В письмах самого Добролюбова Бордюгову названа иная причина расставания: он продолжал еще получать от Анны Сократовны «прогрессивно нежные» записки, как вдруг, «к счастью, сплетни спасли». До Добролюбова якобы дошел слух, будто он решил жениться на Анне, чтобы прикрыть интрижку с ее сестрой{369}. После этого он объяснился с семьей Чернышевских и на какое-то время перестал у них бывать, что подтверждается следующим письмом Бордюгову. С самым близким другом Добролюбов всегда был откровенен, и трудно представить, чтобы он скрывал от него истинные обстоятельства его разрыва с Анной Сократовной. А воспоминания Чернышевского, как мы уже убедились, часто пристрастны и искажают ход событий. Правда, думается, посередине: как и в случае с Грюнвальд, Добролюбов советовался с Чернышевскими, но решение принял, скорее всего, самостоятельно.
В сентябре 1859 года Анна Сократовна вернулась в Саратов и через год вышла замуж за офицера Каспара Малиновского{370}. А Добролюбов сокрушенно писал Бордюгову: «У меня остался ее портрет, который стоит того, чтобы ты из Москвы приехал посмотреть на него… Я часто по нескольку минут не могу от него оторваться и чувствую, что влюбляюсь наконец в А. С.». Добролюбов сильно тосковал. «Любви безумно сердце просит», — повторял он как заговоренный строчку из стихотворения Николая Огарева, сокрушался, что «совершенно один, не доволен ничем и никому не могу сказать задушевного слова». Он сожалел, что не женился на Анне Сократовне, с которой «мог говорить всё, что приходило в голову и в сердце»{371}.
Таким образом, и вторая попытка женитьбы Добролюбова не состоялась. Сожаления об этом были недолгими — уже в феврале 1860 года началось его увлечение дочерью какого-то генерала, по сюжету напоминающее пародию Петра Вейнберга:
Пародия была опубликована в 1859 году в «Искре», которую Добролюбов читал, так что, весьма вероятно, он держал этот яркий текст в памяти, когда иронически описывал свою историю в письме Бордюгову.

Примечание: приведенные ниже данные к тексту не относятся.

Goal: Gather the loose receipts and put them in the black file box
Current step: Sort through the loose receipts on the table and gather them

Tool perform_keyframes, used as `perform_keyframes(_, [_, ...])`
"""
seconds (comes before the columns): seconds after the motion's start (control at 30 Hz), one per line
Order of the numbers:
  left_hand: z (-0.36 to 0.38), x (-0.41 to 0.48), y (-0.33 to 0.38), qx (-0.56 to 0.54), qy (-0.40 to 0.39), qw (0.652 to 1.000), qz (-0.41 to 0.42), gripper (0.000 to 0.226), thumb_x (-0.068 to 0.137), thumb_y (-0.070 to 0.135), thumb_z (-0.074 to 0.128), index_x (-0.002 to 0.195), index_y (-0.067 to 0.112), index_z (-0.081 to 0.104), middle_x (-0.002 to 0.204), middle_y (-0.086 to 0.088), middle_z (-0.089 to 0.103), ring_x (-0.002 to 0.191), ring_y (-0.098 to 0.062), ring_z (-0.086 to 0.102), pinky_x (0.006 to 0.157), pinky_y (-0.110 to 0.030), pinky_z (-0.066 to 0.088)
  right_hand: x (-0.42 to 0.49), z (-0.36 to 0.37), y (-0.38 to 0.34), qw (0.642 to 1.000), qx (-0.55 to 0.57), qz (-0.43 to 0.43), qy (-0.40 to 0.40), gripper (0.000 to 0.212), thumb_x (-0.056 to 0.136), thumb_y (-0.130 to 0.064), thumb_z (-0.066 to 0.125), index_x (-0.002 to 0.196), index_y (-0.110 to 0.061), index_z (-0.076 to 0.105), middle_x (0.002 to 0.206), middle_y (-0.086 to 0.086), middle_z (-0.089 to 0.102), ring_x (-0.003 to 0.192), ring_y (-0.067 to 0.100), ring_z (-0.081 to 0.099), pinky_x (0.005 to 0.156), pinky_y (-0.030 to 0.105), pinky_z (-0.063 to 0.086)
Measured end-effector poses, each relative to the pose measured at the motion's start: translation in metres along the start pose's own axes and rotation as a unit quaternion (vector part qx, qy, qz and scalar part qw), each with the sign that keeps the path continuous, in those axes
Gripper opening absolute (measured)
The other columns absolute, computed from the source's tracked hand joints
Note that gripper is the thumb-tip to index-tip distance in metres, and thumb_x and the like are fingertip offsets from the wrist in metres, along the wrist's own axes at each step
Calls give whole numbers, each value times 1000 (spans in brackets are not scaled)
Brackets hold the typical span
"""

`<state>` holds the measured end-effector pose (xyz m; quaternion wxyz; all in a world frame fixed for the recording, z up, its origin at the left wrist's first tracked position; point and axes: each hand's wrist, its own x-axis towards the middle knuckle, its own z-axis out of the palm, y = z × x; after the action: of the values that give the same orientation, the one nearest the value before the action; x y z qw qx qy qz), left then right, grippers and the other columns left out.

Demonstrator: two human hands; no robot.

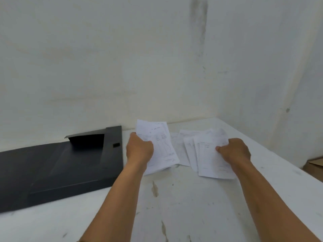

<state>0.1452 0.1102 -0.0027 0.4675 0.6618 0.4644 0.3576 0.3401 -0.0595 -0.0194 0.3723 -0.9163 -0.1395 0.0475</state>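
My left hand (139,148) grips a small stack of white printed receipts (160,144), held tilted just above the table. My right hand (235,151) pinches the right side of a second fanned bunch of receipts (208,154) that rests on the white table. More loose receipts (180,145) lie flat between the two bunches. The black file box (52,168) lies flat at the left with its flap (85,138) raised at the far end; the left hand is just right of its edge.
The white table (174,206) is scuffed and stained, and ends at a white wall (157,58) behind. Its right edge runs diagonally; a brown cardboard piece (314,163) shows beyond it at the far right.
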Motion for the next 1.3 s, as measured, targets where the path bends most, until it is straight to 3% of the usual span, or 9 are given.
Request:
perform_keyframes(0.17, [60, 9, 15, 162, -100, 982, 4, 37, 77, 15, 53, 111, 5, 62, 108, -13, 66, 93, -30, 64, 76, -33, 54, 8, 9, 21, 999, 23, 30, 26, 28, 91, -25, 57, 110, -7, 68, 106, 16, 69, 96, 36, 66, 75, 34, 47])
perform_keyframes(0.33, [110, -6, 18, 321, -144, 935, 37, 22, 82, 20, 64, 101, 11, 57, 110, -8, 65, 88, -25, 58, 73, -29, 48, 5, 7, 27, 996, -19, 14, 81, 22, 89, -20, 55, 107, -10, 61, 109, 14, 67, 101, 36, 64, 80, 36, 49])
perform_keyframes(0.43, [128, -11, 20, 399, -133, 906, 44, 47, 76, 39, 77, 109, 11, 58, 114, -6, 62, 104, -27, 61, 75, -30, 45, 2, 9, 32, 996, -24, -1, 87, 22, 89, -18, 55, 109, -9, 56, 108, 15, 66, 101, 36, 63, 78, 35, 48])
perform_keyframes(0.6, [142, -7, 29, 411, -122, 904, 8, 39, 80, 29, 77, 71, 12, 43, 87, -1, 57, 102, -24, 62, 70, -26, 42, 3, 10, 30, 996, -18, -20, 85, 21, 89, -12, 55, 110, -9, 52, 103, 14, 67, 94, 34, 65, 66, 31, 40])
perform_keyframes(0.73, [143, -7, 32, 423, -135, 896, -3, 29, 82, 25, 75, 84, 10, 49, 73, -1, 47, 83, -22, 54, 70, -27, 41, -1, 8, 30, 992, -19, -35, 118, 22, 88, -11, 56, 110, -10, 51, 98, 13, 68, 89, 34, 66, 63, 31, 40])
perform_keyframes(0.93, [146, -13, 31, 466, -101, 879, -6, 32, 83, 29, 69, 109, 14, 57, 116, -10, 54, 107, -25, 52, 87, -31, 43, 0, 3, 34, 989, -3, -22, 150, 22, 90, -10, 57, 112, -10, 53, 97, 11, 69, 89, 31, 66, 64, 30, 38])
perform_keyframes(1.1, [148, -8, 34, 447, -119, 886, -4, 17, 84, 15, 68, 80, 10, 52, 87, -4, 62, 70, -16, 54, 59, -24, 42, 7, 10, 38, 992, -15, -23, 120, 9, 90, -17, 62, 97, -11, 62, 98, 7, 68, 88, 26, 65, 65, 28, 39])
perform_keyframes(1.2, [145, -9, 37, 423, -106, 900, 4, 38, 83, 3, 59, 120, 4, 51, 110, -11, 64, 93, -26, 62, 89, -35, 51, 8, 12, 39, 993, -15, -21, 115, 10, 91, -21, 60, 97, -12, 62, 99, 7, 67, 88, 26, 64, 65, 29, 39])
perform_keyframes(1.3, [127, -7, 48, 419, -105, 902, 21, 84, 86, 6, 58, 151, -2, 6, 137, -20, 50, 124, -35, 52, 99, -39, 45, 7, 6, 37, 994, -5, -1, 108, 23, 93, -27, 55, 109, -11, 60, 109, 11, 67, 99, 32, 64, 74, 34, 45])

Затащенный после оперы к знакомым, Добролюбов увидел там девушку, от которой не мог оторвать глаз, пораженный ее красотой. Проклиная свою неуклюжесть и неумение танцевать, он разузнал, кто она, и на следующий же день явился с визитом к ее отцу, оказавшемуся важным генералом, страдающим от недостатка карточных партнеров. Добролюбов стал ездить к ним в дом, дабы проигрывать хозяину «ералаш» в надежде созерцать предмет своего обожания. В конце концов в один из таких визитов гостям было объявлено о помолвке генеральской дочери и молодого офицера, с которым Добролюбов познакомился и даже нашел в нем «родственную душу». «А ведь и офицерик-то плюгавенький… Эхма!!!» — резюмировал Добролюбов всю эту историю, иронизируя и над счастливым соперником, и над собой{372}.
Только в Париже ему представится возможность вновь почувствовать себя влюбленным.
ПОСЛЕДНИЙ ГОД:
ПОЛИТИКА И ЛЮБОВЬ
В жизни Добролюбова не было года без хвори. Он тяжело болел в октябре — ноябре 1857-го: простуда и золотуха. Потом, весной 1858-го — сыпь, недомогание; золотуха «бросалась» в разные места организма («болен уже несколько месяцев»). В мае «страдал грудью»: начинался туберкулез. Врачи советовали переменить климат, и Добролюбов съездил на лето в Старую Руссу, где его лечили от золотухи грязями и ваннами. Летом болели зубы, потом нога, происходили «приливы к голове» (сентябрь 1859){373}.
Чернышевский и Некрасов настаивали на лечении в Европе. В середине мая 1860 года Добролюбов впервые выехал из России в Берлин. Поставки статей в «Современник» и сатиры в «Свисток» при этом не прерывались.
Европейский маршрут Добролюбова был во многом предопределен состоянием его здоровья и рекомендациями врачей, советовавших «брать купания» в теплых морях и дышать просоленным воздухом. Однако, вместо того чтобы прямиком направляться на швейцарские озера и на французское морское побережье, Добролюбов по несколько дней жил в Берлине, Лейпциге, Дрездене и Франкфурте.